O quinquagésimo aniversário do discurso “I have a dream” de Martin Luther King junto ao monumento de Abraham Lincoln em Washington convida à reflexão sobre o quanto que nas últimas cinco décadas a humanidade já avançou no sentido de mais tolerância e oportunidade, de mais respeito pela dignidade humana e de mais justiça. Em 1963 o discurso do Dr. King exprimia com extraordinária clareza o sonho de um mundo de liberdade, de igualdade e de inclusão acalentado por vítimas de toda a espécie de discriminação.
Nos Estados Unidos o discurso teve grande impacto e ajudou a mobilizar a força moral necessária para nos anos seguintes se proceder ao desmantelamento das barreiras institucionais e legais que impediam um tratamento igual para os afro-americanos e outras minorias. Também aí, na sequência do movimento pelos direitos civis, a luta pela igualdade das mulheres ganhou um outro ímpeto e teve ganhos significativos designadamente na questão salarial e de oportunidades de carreira. O apoio maioritário dos americanos à decisão do Supremo Tribunal de Junho último de deitar por terra elementos-chave da descriminação com base em preferências sexuais revela os largos passos dados no sentido da “união mais perfeita” desejada por Lincoln e reiterada recentemente pelo presidente Obama.
O movimento pelos direitos civis na América serviu de inspiração aos milhões que nos seus respectivos países lutavam, na época, contra o colonialismo, contra regimes totalitários e autoritários, contra todas as formas de discriminação de base étnica, religiosa e de género. Dois momentos nesses cinquentas anos de luta tiveram particular impacto. Um foi a queda do Muro de Berlim que precipitou o fim do comunismo e de muitos regimes autocráticos. Na sequência, verificou-se o abraçar quase universal dos direitos humanos e a diminuição da pobreza opressiva de muitos milhões de pessoas que com a globalização se viram incluídas no processo produtivo mundial. O outro momento foi o desmantelamento do Apartheid na África do Sul em que se notabilizou Nelson Mandela como figura-chave para que o processo fosse pacífico. Mostrando sabedoria, humildade e compreensão dos receios dos outros, Mandela soube guiar a África do Sul em direcção à democracia em que a maioria governa mas com respeito pelos direitos dos indivíduos e das minorias.
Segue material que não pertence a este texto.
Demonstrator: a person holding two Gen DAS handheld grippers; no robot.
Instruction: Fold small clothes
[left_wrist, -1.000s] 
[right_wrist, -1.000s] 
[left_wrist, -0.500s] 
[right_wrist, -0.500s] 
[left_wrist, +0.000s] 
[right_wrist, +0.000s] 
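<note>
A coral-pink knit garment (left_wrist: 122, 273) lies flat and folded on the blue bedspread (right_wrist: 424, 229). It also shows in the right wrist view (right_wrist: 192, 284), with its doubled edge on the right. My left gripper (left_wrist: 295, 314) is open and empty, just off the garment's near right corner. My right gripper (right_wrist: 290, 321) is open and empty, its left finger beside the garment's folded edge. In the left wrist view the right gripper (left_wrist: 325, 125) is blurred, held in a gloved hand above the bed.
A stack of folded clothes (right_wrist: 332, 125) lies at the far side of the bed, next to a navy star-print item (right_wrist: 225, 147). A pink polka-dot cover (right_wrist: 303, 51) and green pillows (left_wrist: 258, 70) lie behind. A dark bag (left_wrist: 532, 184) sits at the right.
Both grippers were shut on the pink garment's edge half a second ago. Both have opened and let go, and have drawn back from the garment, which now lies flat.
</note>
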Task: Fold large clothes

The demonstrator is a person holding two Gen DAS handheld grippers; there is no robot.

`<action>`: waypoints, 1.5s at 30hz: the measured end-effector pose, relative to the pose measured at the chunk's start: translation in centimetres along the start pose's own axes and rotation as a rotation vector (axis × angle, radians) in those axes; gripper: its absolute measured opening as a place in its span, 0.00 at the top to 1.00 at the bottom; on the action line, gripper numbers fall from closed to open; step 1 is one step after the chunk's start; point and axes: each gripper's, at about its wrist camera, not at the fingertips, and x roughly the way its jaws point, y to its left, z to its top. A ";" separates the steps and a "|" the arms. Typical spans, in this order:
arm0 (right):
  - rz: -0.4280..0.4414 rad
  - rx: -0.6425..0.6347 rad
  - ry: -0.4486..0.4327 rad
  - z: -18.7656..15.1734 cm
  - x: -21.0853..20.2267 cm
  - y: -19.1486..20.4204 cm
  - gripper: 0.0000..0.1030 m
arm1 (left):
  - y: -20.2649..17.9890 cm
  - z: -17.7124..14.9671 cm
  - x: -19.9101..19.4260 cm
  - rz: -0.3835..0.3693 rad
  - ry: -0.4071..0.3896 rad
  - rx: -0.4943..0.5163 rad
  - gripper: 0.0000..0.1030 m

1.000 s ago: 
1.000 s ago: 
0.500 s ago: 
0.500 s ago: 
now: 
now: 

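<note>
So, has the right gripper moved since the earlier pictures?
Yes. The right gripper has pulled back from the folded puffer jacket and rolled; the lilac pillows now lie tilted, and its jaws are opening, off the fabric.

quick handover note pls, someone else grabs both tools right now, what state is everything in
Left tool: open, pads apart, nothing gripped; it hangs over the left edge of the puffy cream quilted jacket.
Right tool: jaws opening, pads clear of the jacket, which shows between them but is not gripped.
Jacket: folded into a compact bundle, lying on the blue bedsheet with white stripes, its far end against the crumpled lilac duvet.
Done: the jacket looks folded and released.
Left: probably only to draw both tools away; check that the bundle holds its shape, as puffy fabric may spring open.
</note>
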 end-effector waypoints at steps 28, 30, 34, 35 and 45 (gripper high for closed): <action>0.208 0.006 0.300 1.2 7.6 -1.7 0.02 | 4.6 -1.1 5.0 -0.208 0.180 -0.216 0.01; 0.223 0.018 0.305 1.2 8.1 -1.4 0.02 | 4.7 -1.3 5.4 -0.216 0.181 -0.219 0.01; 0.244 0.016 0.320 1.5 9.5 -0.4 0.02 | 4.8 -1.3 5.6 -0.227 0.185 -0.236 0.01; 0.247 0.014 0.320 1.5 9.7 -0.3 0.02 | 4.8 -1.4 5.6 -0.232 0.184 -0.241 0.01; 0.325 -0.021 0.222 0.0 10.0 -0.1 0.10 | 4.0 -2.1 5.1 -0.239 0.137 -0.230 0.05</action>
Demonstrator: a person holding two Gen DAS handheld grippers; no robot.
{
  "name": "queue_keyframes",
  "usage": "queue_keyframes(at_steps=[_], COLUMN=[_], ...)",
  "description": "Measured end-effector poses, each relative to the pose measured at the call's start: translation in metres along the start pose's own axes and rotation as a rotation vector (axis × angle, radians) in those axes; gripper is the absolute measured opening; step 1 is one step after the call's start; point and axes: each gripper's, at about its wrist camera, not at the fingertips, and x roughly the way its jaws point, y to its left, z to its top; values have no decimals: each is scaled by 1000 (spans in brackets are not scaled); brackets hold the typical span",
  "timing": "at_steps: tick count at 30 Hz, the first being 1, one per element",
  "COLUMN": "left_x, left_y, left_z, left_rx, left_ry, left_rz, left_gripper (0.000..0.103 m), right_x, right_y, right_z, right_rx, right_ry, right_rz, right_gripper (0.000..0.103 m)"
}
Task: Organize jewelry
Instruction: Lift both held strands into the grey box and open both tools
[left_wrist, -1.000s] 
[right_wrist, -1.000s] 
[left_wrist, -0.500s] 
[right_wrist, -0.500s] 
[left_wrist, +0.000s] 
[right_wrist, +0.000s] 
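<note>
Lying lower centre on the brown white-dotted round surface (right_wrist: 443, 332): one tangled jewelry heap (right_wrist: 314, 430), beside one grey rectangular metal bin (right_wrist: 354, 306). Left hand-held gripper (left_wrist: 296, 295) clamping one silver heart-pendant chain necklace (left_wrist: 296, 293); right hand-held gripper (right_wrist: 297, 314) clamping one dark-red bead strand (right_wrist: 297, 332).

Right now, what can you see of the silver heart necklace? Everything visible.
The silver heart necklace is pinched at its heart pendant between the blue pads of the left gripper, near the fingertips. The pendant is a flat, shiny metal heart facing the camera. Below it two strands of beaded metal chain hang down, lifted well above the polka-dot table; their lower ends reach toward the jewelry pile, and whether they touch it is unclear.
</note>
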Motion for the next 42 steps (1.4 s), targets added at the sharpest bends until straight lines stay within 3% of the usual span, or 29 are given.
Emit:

O caracter não violento do movimento cívico liderado por Martin Luther King é reconhecido hoje com uma das razões do seu sucesso. Sucesso corroborado antes pelo Mahatma Gandhi na Índia e posteriormente por Nelson Mandela. Aliás um estudo de Maria Stephan e Erica Chenoweth publicado na revista International Security, em 2008, demonstra que os movimentos que não usam meios violentos são bem sucedidos em 53% dos casos, mais do que os 26% quando se usa violência. Para Luther King não responder com violência aos ataques tem um efeito “redentor”, incentiva o auto controle e evita tentações do género que em África justificaram como muitos “libertadores” se tornaram posteriormente em opressores. A tentação de se acreditar que por ser a luta justa e a causa nobre quem nela se engaja está sempre certo, pode pôr-se acima dos outros, considerar-se incorruptível e ter o direito de usar todos os meios, mesmo os mais cruéis, para atingir objectivos preconizados.
Nas vésperas de mais um aniversário do 31 de Agosto de 1981, em Santo Antão, é de relembrar as consequências trágicas para cidadãos comuns e indefesos quando autoproclamados libertadores cedem a tais tentações.
Cabo Verde conheceu o seu grande momento de inclusão com a conquista do direito ao voto a 13 de Janeiro de 1991 e a consagração dos direitos fundamentais, da democracia e do primado da lei na Constituição de 1992. Para “uma união mais perfeita” há que pôr fim a clientelas partidárias e fazer progressos significativos, designadamente no que respeita à igualdade de oportunidades, à diminuição da dependência do Estado e à promoção da iniciativa e do mérito.